For Winnipeg musician J. Riley Hill the pursuit of music has been something he has long aspired too.
"When I was kid I always used to get my friend to bring his dads tape recorder over so we could record 'albums'," he told Yorkton This Week. "It was mostly just us yelling into the tape recorder, but I would still always think about it. I always wanted to make music since I was a kid, though I never had the discipline to learn an instrument till high school.
"Once I learned how to play a guitar I joined a band and started writing and singing, and then once I learned to record I started playing all the instruments myself in shutting myself up in the basement working on music constantly.
"I like to play music with other people, but I really love to be in the studio alone, and be able to tinker with everything as much as I want, that's what this latest album was all about, taking my time to do everything."
Hill, who will perform at 5th Avenue Cup and Saucer in Yorkton Nov. 29, said over time his music evolved.
"When I started playing music I wanted to be a shred guitar player, lead guitar, metal all that stuff," he said. "When I first started a band I was all about grunge and punk.
"It was pretty funny because metal and shred guitar is super complex and all about theory and then when I got into grunge it was like going backwards technique wise.
"I was really obsessed with the fashion aspect of grunge when I was teenager. Simplicity as a statement that sort of thing.
"Eventually I got over that and just started playing and listening to whatever music I found interesting, which was pretty much the opposite of before, country pop, soul, that is where I'm at now."
It is a style which has kept Hill on the road of late.
"I've been across Canada playing shows many times now," he said, adding highlights are "hard to pick. There has been a lot of good shows. I love playing small folk festivals, and I love playing the Times Change High and Lonesome Club in Winnipeg."

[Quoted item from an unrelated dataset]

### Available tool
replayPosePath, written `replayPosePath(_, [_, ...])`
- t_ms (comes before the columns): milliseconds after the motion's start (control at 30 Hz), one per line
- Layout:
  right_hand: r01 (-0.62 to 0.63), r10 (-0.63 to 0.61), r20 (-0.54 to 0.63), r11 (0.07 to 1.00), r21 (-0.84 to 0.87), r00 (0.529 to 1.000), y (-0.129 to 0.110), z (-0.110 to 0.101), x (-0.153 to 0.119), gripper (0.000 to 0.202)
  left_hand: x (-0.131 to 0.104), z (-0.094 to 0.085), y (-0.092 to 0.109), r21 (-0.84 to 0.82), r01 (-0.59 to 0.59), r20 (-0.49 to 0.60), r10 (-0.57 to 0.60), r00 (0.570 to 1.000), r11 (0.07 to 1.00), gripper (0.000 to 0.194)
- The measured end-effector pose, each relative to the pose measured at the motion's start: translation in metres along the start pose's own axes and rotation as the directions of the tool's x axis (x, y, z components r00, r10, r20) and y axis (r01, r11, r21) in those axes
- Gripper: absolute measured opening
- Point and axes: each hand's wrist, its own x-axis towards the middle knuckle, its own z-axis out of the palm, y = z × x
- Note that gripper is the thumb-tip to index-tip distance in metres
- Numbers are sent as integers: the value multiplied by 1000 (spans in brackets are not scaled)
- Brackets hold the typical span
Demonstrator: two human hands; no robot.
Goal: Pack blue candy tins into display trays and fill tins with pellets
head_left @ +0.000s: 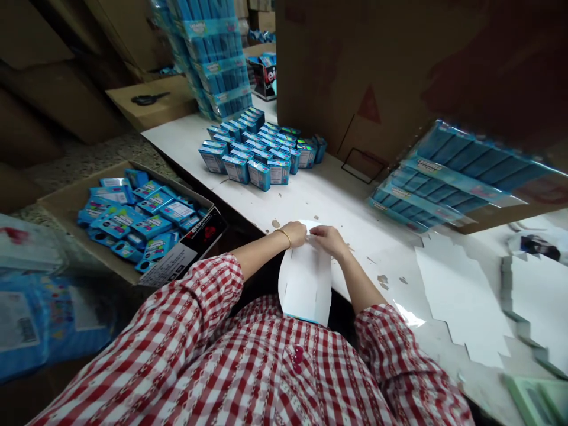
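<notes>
A white die-cut cardboard sheet, partly folded up at its sides, lies between my body and the table edge. Its far end is in both hands. My left hand, with a bangle on the wrist, is closed on the far left corner. My right hand pinches the far right corner, its fingertips close to those of the left. The small flaps between the fingers are mostly hidden. Beyond the hands, several small blue boxes stand in rows on the white table.
At left, an open carton holds loose blue boxes. Wrapped blue packs are stacked at the back, and more blue packs lean against a large cardboard box. Flat white cardboard blanks lie at right. Black scissors rest on a carton.
</notes>
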Motion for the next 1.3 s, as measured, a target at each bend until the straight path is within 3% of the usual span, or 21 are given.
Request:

Along the way Hill has found time to record, a process he has fallen in love with.
"The year before the release of this album I did a project where I recorded an album a week for seven weeks straight," he said. "It was a crazy creative process, where a lot of ideas got thrown down.
"Each album was around 20-minutes long and I released them on my website."
The latest effort is a more refined effort.
"This new album was the opposite sort of process," said Hill. "I spent countless hours on each track, and each instrument, making sure everything was precisely in its place.
"I played every instrument on this record, 'cus I'm a total control freak.
"But now that it's released, I feel okay about having a band and teaching them the parts."
As for material Hill said the new disk is gleaned from earlier efforts.
"I used to independently release a lot of albums, and I suppose this album is sort of a best of those old recordings, taking all my favorite songs and making sure the production was up to par," he said.
Hill did add he takes a somewhat unusual approach to laying down vocal tracks.
"I like to record vocals in weird places, anywhere I can take my computer and be alone," He said. "Some of the vocals were recorded in a car parked near a forest that I like to go to.
"I worked on this album for around a year, but it's really a culmination of four years of work, I'm really proud of it I'm very happy with the results, it's the first project I've worked on that I really felt was complete."